WORK REQUEST: Please copy out each line of the listing that contains the word "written".

SOURCE MATERIAL:

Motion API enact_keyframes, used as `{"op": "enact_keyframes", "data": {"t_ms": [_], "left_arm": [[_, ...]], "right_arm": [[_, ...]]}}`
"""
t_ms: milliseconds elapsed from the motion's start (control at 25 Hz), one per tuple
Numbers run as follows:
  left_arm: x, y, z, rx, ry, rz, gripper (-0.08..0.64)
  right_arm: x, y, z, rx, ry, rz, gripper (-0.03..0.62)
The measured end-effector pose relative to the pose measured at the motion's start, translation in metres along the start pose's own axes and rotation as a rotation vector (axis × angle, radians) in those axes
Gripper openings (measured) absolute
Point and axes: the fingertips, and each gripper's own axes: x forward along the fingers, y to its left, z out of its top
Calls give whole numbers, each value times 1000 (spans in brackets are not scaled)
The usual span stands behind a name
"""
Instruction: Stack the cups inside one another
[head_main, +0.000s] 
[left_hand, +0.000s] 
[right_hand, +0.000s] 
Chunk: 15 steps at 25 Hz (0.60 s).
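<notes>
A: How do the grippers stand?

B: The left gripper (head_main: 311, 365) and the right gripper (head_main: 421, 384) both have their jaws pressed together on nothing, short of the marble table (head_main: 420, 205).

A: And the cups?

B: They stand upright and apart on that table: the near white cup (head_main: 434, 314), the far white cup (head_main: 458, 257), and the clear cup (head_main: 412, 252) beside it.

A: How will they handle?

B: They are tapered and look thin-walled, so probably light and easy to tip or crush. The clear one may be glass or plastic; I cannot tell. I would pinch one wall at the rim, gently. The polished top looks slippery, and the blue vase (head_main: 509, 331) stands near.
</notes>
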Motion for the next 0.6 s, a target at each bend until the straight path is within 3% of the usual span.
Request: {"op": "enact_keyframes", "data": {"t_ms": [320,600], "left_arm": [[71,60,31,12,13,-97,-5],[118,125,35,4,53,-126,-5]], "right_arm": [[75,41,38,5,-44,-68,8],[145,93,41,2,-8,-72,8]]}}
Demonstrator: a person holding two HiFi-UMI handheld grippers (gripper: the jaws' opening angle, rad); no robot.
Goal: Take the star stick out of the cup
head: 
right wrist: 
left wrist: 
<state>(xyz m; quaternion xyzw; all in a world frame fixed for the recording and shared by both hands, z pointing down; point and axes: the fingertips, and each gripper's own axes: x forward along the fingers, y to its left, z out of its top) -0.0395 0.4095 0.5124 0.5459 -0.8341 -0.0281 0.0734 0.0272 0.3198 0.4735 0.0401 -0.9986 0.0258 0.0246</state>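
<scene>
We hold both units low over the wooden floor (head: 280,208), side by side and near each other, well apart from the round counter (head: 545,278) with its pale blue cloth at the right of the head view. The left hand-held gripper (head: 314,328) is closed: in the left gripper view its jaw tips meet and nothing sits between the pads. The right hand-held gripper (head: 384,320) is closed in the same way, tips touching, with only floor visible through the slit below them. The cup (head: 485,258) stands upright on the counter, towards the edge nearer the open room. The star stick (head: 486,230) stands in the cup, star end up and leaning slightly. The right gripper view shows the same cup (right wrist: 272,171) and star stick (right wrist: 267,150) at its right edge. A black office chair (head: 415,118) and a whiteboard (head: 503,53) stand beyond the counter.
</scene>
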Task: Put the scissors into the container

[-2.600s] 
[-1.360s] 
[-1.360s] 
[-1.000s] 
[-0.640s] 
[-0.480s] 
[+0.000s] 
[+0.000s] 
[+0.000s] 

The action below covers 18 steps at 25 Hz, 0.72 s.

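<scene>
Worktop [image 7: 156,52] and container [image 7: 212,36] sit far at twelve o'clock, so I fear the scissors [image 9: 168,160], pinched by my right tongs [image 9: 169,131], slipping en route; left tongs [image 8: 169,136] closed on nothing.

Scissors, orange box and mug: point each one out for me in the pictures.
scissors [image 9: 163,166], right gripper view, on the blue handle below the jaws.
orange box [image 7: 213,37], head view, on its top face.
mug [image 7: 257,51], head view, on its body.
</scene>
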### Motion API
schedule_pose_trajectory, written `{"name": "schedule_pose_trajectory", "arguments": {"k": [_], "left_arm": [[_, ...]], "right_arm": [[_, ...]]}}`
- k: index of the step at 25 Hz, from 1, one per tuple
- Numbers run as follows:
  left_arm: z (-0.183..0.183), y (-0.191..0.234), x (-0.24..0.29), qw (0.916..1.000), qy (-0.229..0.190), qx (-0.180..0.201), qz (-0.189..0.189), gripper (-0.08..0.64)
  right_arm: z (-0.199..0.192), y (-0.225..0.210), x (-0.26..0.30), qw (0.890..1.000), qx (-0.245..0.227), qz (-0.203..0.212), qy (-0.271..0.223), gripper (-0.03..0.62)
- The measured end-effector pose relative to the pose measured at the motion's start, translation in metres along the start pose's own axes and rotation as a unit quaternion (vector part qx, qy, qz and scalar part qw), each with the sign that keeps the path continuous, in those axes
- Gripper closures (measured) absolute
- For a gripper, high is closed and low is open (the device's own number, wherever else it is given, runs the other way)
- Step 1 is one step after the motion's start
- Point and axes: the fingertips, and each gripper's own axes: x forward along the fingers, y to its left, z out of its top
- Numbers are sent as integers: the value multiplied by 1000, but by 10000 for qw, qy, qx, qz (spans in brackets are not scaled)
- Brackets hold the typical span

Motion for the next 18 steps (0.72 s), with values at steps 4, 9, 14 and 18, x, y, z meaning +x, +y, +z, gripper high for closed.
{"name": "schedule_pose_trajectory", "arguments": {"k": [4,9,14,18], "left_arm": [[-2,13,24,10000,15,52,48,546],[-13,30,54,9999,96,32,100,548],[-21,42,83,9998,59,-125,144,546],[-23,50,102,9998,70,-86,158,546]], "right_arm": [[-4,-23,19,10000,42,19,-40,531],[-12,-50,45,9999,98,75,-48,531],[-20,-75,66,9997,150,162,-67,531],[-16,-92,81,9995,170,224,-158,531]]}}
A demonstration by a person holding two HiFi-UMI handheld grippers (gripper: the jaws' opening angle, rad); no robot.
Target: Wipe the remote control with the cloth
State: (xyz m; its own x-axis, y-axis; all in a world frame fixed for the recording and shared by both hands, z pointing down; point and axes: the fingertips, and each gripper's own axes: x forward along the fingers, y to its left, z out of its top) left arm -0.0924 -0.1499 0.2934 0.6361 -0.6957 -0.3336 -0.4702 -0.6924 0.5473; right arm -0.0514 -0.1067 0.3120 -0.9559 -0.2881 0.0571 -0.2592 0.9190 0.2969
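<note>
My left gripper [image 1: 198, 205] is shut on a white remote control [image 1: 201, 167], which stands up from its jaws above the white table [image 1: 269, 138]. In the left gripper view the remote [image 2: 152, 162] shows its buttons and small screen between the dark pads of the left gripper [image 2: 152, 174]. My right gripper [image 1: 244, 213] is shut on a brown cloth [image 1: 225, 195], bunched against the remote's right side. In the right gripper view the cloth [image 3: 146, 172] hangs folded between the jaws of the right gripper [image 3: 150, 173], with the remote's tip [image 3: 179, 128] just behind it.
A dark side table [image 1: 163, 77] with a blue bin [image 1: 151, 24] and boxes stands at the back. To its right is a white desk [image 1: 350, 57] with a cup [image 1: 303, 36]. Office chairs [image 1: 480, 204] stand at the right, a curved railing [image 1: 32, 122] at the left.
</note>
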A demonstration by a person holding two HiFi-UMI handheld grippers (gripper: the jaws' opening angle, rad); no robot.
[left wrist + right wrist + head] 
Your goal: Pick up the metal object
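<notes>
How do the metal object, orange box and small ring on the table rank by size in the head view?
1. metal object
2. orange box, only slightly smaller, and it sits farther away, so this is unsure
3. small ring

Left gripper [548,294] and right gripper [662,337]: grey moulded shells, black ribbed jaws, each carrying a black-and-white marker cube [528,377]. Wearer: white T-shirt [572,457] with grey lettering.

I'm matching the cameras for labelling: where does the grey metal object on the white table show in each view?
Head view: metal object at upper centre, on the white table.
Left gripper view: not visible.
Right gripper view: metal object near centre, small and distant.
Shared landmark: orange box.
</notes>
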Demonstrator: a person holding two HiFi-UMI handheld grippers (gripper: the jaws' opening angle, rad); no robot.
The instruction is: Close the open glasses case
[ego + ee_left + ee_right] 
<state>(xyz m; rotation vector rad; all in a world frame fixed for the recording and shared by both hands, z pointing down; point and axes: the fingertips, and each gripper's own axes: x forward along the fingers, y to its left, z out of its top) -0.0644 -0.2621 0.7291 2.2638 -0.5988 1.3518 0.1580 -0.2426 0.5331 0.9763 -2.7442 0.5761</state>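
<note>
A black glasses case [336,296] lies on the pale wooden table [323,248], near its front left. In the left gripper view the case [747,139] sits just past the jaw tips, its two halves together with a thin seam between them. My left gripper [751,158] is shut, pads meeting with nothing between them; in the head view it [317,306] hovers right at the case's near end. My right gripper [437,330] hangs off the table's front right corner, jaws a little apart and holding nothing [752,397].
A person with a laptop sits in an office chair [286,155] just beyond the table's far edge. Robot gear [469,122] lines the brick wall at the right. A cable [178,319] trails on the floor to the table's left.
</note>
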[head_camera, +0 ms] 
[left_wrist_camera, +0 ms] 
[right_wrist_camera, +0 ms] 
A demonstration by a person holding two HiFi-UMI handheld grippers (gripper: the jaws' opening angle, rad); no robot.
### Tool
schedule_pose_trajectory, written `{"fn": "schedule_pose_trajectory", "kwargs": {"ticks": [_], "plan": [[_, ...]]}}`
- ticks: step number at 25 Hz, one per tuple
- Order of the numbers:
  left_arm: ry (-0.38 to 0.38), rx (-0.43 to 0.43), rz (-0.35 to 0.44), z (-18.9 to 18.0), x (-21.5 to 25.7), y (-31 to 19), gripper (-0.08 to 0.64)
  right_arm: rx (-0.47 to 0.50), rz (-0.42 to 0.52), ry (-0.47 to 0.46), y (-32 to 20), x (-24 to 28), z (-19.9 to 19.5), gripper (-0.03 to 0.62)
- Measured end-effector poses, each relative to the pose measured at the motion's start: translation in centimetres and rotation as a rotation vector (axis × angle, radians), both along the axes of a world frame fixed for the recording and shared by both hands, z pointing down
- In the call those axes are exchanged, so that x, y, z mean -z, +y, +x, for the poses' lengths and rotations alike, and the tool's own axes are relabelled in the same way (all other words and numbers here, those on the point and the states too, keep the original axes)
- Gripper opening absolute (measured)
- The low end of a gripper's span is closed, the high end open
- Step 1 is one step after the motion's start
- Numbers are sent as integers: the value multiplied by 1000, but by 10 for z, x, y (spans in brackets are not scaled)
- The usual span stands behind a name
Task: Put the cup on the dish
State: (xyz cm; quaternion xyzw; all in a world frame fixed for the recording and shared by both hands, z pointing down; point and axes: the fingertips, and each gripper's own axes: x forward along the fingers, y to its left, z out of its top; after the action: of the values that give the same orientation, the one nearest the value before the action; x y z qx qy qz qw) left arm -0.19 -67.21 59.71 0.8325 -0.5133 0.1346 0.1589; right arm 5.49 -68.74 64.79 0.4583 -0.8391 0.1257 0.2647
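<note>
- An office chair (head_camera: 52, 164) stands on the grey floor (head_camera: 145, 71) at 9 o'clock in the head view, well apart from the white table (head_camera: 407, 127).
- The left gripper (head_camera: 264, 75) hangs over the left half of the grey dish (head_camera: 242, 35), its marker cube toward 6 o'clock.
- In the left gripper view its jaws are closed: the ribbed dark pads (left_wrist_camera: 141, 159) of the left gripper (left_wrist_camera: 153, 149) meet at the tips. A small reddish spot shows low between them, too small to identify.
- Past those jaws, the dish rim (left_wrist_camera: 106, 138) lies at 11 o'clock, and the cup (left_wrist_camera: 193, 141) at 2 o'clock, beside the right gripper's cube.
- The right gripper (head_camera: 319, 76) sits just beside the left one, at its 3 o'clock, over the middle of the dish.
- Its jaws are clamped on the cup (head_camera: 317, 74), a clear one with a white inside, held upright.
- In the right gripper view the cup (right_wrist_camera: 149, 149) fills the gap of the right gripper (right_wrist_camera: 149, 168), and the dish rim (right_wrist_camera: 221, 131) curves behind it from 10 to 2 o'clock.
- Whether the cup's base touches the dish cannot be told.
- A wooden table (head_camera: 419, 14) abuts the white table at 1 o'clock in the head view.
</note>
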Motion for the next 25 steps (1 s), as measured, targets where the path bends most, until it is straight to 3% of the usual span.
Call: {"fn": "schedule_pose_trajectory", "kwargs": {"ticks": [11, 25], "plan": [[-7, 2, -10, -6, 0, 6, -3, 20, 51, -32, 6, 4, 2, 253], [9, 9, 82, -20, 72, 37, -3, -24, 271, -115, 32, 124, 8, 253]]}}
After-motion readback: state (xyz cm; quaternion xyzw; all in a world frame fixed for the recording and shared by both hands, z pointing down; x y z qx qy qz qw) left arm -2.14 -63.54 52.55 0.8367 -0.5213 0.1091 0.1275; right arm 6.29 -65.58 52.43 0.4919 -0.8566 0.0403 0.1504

EXERCISE RESPONSE:
schedule_pose_trajectory, written `{"name": "schedule_pose_trajectory", "arguments": {"k": [_], "left_arm": [[_, ...]], "right_arm": [[_, ...]]}}`
schedule_pose_trajectory, written `{"fn": "schedule_pose_trajectory", "kwargs": {"ticks": [_], "plan": [[_, ...]]}}`

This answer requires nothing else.